Machine Learning

From mediawiki.org

Welcome to the Wikimedia Foundation's Machine Learning Team homepage.

Our team oversees the development and management of machine learning models for end users, as well as the infrastructure required for designing, training, and deploying these models.

Current projects

For archived projects, see this list.

Contact us

Have a question? Want to talk to the team or our community of volunteers about machine learning? Here are the best ways to connect with us.

Team Chat

Discuss machine learning and watch the team work joining our public IRC chatroom #wikimedia-ml connect on irc.libera.chat.

Active Work Board

Have a particular task you want to discuss or work on, join our public Phabricator board. Visit our work board

What's new?

    • We are working on deploying a model for the Structured Content team that detects potentially copyrighted image uploads on Commons, specifically images with logos. (T358676)
    • We are continuing to work on hosting HuggingFace model server on Lift Wing. This would make deploying HuggingFace models super simple.
    • We have deployed Dragonfly cache on Lift Wing to help with Docker image sizes.
    • Our Cassandra databases for an eventual caching system is in production.

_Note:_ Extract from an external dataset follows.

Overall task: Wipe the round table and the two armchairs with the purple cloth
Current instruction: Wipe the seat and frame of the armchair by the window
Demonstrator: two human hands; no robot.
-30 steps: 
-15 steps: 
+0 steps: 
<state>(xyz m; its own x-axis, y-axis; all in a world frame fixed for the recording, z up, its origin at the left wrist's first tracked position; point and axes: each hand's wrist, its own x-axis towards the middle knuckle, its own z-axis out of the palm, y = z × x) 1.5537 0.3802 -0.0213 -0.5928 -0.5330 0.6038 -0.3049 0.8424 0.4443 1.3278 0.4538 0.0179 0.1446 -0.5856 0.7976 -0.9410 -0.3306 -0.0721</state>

Still more work to do but its a good start.
    • General updates and bug fixes.
    • Sorry for the update being one day late, Chris (I) attended the Strategy meeting in NYC and is writing this update from the plane back.
    • An issue we are facing is that WMF's docker registry is set up for smaller docker images (~2GBs). However, the docker images of the team can get pretty big because of ROCm/Pytorch (~6-8GB). We are working out how to resolve that. There a number of strategies can do, from optimizing the image layers better to requesting the max docker image size limit to be increased.
    • As a partial solution to the above, we installed Dragonfly, which is a peer-2-peer layer between our Kubernetes cluster and the WMF docker registry. We will also work on some other improvements.
    • We are continue working on including HuggingFace's prebuilt model server into Lift Wing. This would mean we could quickly deploy any model on HuggingFace with all the optimizations HuggingFace provides. (T357986). This isn't done yet but it would be really nice to have.
    • Fixing a bug reported about inconsistent data type for article quality scores on ptwiki. The error as because of the mixed schema of the responses returned by ORES.(T358953)
    • We made our server hardware request for the next fiscal year. The short version is: GPUs.
    • GPU order is underway. We are in the process of ordering a series of servers to use for training and inference. Each server will have two MI210 AMD GPUs. Most will be reserved for model inference (specifically, larger models like LLMs), but we will use two servers (4 GPUs) to create a model training environment. This model training environment will start very small and scrappy but will hopefully grow into a place for automated retraining of models and the standardization of model training approaches. The next steps are a single server will on its way to our data center, once this is tested we will make the full order.
    • Work on caching for Lift Wing continues. We have in the process of making a large order of GPUs. However, to optimize our resource use, one of the best strategies we can do is conduct model inference using our existing CPUs. This is not always possible, for example cases when the set of possible model inputs is not finite. However, in cases where the possible inputs are finite we can cache the predictions for those inputs and then serve them to users rapidly with minimal compute used. This is a similar system to that which was originally used on ORES.
    • The pentesting of Lift Wing continues. The testing is being done by a third party contractor and is examining our vulnerability to malicious code.
    • Wikimedia's branding team has come out with some suggestions for the naming of machine learning tools and models. The hope is that our naming is more systematic and less ad-hoc.
    • Chris helped organize and attend an event in Bellagio, Italy to craft a research agenda for researchers interested in Wikipedia. That research agenda is avaliable here.